Your answer should be the complete data, copied exactly.

——————————

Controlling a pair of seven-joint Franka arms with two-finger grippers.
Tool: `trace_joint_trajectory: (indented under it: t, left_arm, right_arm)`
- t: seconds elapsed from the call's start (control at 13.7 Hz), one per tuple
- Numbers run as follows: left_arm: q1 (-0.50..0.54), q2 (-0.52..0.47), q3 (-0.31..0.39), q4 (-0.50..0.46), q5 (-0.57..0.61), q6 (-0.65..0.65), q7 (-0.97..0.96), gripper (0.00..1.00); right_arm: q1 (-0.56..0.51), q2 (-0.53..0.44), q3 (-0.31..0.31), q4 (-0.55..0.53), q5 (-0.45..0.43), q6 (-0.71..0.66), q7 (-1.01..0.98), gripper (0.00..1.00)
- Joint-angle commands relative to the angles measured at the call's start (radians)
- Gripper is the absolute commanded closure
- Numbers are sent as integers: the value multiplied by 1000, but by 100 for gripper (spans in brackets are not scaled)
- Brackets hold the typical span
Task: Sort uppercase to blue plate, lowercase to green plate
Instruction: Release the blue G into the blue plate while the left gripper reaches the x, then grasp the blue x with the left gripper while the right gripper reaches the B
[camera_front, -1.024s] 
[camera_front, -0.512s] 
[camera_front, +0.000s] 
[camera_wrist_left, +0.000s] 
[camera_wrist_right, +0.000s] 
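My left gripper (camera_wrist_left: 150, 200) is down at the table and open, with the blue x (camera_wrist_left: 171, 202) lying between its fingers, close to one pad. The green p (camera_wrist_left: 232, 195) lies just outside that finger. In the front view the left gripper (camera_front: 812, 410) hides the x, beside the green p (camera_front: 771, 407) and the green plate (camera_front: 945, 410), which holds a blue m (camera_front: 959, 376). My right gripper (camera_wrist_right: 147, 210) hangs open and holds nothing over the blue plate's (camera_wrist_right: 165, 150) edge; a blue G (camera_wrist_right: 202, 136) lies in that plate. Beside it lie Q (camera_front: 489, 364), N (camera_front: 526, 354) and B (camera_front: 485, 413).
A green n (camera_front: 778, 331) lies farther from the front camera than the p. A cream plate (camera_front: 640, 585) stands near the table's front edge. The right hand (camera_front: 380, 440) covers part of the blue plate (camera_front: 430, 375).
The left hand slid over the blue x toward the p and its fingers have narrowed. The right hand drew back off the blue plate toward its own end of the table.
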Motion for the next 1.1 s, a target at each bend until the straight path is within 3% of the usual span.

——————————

Solution to this problem
Controlling a pair of seven-joint Franka arms with two-finger grippers.
Tool: `trace_joint_trajectory: (indented under it: t, left_arm, right_arm)`
- t: seconds elapsed from the call's start (control at 13.7 Hz), one per tuple
- Numbers run as follows: left_arm: q1 (-0.50..0.54), q2 (-0.52..0.47), q3 (-0.31..0.39), q4 (-0.50..0.46), q5 (-0.57..0.61), q6 (-0.65..0.65), q7 (-0.97..0.96), gripper (0.00..1.00); right_arm: q1 (-0.56..0.51), q2 (-0.53..0.44), q3 (-0.31..0.31), q4 (-0.55..0.53), q5 (-0.45..0.43), q6 (-0.71..0.66), q7 (-1.01..0.98), gripper (0.00..1.00)
- Joint-angle commands relative to the angles measured at the call's start (radians)
- Gripper is the absolute commanded closure
- Numbers are sent as integers: the value multiplied by 1000, but by 100 for gripper (spans in brackets are not scaled)
- Brackets hold the typical span
Task: Sort uppercase to blue plate, lowercase to green plate
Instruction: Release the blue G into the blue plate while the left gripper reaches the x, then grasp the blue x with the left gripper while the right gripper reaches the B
[camera_front, -1.024s] 
[camera_front, -0.512s] 
[camera_front, +0.000s] 
[camera_wrist_left, +0.000s] 
[camera_wrist_right, +0.000s] 
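My left gripper (camera_wrist_left: 150, 200) is down at the table and open, with the blue x (camera_wrist_left: 171, 202) lying between its fingers, close to one pad. The green p (camera_wrist_left: 232, 195) lies just outside that finger. In the front view the left gripper (camera_front: 812, 410) hides the x, beside the green p (camera_front: 771, 407) and the green plate (camera_front: 945, 410), which holds a blue m (camera_front: 959, 376). My right gripper (camera_wrist_right: 147, 210) hangs open and holds nothing over the blue plate's (camera_wrist_right: 165, 150) edge; a blue G (camera_wrist_right: 202, 136) lies in that plate. Beside it lie Q (camera_front: 489, 364), N (camera_front: 526, 354) and B (camera_front: 485, 413).
A green n (camera_front: 778, 331) lies farther from the front camera than the p. A cream plate (camera_front: 640, 585) stands near the table's front edge. The right hand (camera_front: 380, 440) covers part of the blue plate (camera_front: 430, 375).
The left hand slid over the blue x toward the p and its fingers have narrowed. The right hand drew back off the blue plate toward its own end of the table.
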Motion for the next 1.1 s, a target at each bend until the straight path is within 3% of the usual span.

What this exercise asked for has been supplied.